*ASSIGNMENT*
In the data below, one line contains "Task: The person" and a later one contains "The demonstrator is". Print both, with every line between them, exactly and alone.
[PROVIDED DATA — start]
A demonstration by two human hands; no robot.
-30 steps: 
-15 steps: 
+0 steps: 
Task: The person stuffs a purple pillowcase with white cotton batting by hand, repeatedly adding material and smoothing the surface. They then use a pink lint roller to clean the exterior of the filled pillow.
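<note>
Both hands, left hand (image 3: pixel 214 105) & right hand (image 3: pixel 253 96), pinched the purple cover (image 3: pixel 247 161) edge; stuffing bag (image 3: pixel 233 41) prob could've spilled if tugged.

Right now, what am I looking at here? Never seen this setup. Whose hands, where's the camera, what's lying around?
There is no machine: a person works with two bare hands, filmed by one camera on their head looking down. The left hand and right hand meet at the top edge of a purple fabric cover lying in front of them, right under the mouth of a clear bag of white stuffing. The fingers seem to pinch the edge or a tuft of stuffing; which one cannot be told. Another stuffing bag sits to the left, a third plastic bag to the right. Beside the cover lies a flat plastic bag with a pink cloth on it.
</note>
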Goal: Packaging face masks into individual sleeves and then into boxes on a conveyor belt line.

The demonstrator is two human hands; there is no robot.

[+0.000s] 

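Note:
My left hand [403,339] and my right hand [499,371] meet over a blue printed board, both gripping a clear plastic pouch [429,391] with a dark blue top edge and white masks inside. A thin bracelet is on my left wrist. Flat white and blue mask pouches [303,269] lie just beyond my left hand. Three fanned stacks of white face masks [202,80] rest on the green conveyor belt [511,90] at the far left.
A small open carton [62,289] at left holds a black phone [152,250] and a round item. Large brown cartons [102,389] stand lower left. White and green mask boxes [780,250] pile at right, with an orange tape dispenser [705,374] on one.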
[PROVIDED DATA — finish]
*EXPECTED OUTPUT*
Task: The person stuffs a purple pillowcase with white cotton batting by hand, repeatedly adding material and smoothing the surface. They then use a pink lint roller to clean the exterior of the filled pillow.
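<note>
Both hands, left hand (image 3: pixel 214 105) & right hand (image 3: pixel 253 96), pinched the purple cover (image 3: pixel 247 161) edge; stuffing bag (image 3: pixel 233 41) prob could've spilled if tugged.

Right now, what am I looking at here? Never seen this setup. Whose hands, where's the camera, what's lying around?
There is no machine: a person works with two bare hands, filmed by one camera on their head looking down. The left hand and right hand meet at the top edge of a purple fabric cover lying in front of them, right under the mouth of a clear bag of white stuffing. The fingers seem to pinch the edge or a tuft of stuffing; which one cannot be told. Another stuffing bag sits to the left, a third plastic bag to the right. Beside the cover lies a flat plastic bag with a pink cloth on it.
</note>
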Goal: Packaging face masks into individual sleeves and then into boxes on a conveyor belt line.

The demonstrator is two human hands; there is no robot.

That finishes the output for this exercise.